Exercise: Pictures stay out of the answer, but every line of the material must be restated exactly.

===============

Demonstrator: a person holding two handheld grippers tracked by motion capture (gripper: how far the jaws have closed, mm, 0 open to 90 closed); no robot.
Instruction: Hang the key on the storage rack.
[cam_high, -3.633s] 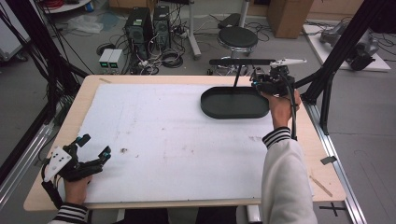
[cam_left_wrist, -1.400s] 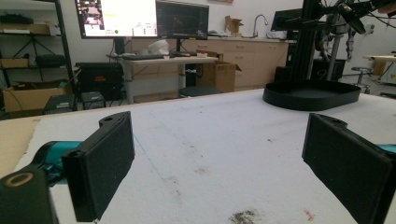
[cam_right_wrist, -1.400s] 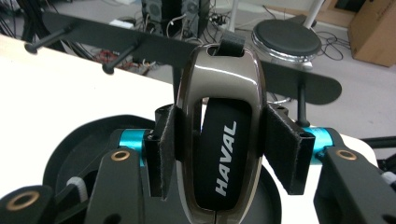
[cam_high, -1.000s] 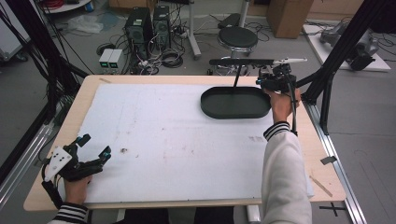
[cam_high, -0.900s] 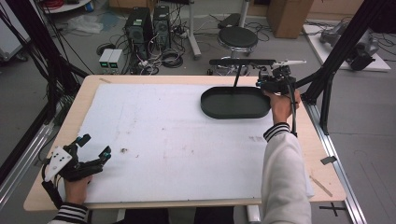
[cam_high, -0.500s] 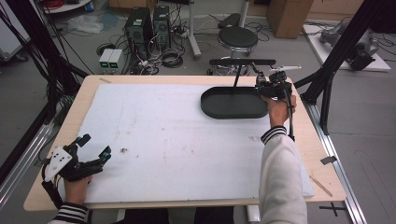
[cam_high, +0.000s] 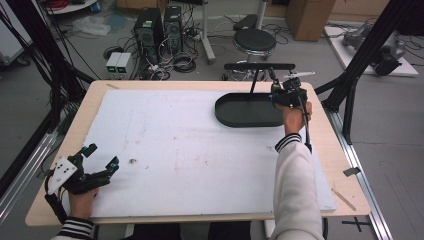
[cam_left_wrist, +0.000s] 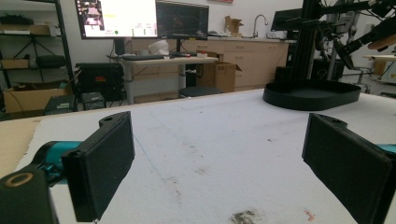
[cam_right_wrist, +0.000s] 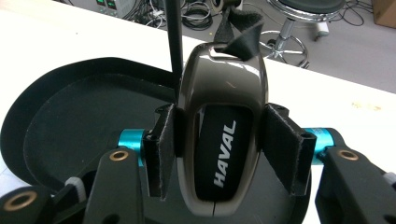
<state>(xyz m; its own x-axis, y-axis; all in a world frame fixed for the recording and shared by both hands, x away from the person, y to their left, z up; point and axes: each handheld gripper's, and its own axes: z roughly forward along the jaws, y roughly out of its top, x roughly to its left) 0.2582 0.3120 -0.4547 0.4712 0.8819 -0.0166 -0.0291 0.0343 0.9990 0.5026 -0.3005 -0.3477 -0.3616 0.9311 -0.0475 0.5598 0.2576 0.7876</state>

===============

Output below:
Demonstrator: a person holding two handheld grippers tracked by motion capture (gripper: how far the jaws have closed, mm, 0 open to 90 closed); no robot.
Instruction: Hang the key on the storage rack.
[cam_high, -3.633s] 
[cam_left_wrist, -1.400s] 
[cam_right_wrist, -1.400s] 
[cam_high, -1.000s] 
[cam_high, -0.900s] 
[cam_high, -0.500s] 
[cam_high, +0.000s] 
[cam_left_wrist, +0.000s] 
[cam_right_wrist, +0.000s] 
<state>(xyz m; its own x-axis, y-axis; all in a world frame fixed for the recording and shared by both hands, x away from the person, y to their left, z up; point and axes: each handheld gripper's, and its own axes: z roughly forward along the jaws, y roughly out of its top, x roughly to its left) 0.2582 0.3120 -0.4547 0.4712 0.8819 -0.0166 -0.0291 0.0343 0.9990 0.5026 -0.3005 -0.3477 -0.3616 0.9311 -0.0475 0.5598 0.2576 0.7876</state>

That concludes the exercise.